Pau me enchufó en su hotel de friega platos durante el mediodía. Tenía tiempo suficiente para seguir veraneando. Tal como decía mi querido Henry Miller ”quiero un trabajo sencillo, que me permita tener mi mente en libertad”. El jardinero, de la noche a la mañana, se encontró con una flamante bici, aun me acuerdo, era de color verde botella. Mi transporte veraniego fueron mis pies, si tenía suerte iba de vez en cuando de paquete en alguna vespa.

Cada noche, ir a la playa se convirtió en nuestro ritual. Yo buscaba a Princess sin éxito alguno. El 30 de julio fue mi último día de trabajo y mis compañeros organizaron una fiesta sorpresa. Una merienda. Lo mejor fue la visita de Manelet y su música, creo que él fue mi mejor amigo aquel verano. Cuando estábamos a punto de irnos se oyó el ruido de un motor. Era la furgo de los amigos de Princess. Salieron tres chicos y al cabo de unos minutos ella. Pasaron literalmente de nosotros. Mi chica estaba más delgada que nunca, como una muñeca antigua, muy frágil, misteriosa como la luna. Con rabia, por tal indiferencia, me acerqué a ella. Mi corazón latía como nunca. Acto seguido, al ver mi intención, ella agarró la mano de uno de sus amigos y se perdieron tras las dunas. Algo en mí decía que tenía que ir a rescatarla pero me bloqueé. Su cuerpo de yonqui me atraía, su belleza inmortal, iba más allá del espacio y del tiempo.

Pasaron los años y volví un día a Calella, sólo. Fui a visitar a Manelet, divorciado dos veces y con cinco hijos, también melómanos. Pregunté por Princess. Mi amigo de verano me dijo que había muerto a mediados de los ochenta de sida en un pueblo casi abandonado cerca de La Bisbal. Me dolió.
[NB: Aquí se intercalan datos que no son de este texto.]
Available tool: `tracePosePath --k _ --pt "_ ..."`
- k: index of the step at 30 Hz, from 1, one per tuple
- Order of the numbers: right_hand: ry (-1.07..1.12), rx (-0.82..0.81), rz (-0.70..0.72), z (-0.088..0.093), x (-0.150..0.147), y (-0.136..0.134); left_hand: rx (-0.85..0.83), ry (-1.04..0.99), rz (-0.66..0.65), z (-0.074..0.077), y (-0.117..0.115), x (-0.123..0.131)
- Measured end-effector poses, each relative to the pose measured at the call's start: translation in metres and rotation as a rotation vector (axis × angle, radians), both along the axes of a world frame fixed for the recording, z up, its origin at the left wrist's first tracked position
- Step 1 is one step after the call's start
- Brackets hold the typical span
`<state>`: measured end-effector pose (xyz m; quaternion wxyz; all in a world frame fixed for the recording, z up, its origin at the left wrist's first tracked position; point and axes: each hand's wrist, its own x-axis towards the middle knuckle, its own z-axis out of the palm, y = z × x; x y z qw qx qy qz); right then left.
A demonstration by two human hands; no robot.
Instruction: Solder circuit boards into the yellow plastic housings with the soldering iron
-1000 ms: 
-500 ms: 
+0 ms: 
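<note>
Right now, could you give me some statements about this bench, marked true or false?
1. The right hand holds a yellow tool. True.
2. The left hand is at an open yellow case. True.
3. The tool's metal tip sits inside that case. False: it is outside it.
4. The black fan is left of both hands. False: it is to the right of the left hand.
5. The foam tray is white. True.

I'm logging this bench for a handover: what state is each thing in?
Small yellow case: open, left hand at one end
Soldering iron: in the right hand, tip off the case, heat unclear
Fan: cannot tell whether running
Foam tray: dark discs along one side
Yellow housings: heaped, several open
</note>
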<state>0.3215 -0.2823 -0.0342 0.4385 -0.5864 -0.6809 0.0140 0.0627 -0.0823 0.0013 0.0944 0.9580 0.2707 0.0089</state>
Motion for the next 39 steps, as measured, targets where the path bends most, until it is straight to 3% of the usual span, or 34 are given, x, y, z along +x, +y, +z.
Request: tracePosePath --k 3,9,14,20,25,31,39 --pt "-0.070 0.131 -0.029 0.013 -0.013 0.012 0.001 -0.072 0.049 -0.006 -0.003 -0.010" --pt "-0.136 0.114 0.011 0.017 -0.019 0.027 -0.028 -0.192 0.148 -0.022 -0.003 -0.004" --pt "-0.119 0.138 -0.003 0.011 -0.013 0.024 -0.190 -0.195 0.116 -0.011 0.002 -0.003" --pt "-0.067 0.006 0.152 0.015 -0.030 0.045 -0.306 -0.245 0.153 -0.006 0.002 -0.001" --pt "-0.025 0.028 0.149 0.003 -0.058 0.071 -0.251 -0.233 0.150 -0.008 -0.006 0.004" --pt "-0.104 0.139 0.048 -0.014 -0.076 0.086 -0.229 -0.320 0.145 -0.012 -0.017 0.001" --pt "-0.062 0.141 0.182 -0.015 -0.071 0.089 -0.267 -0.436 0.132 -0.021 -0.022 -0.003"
Seguramente signifiqué para ella sólo una noche o un momento. Fantaseé mil noches con Princess, juntos danzando en Woodstock, perfumados de LSD, compartiendo camastros con Hendrix, Joan Baez, Joplin y otros colegas. Nuestro reino de luces de neón. Como La Lucy de los Beatles, Princess se merece el mejor de los altares entre los dioses. Hasta luego princesa.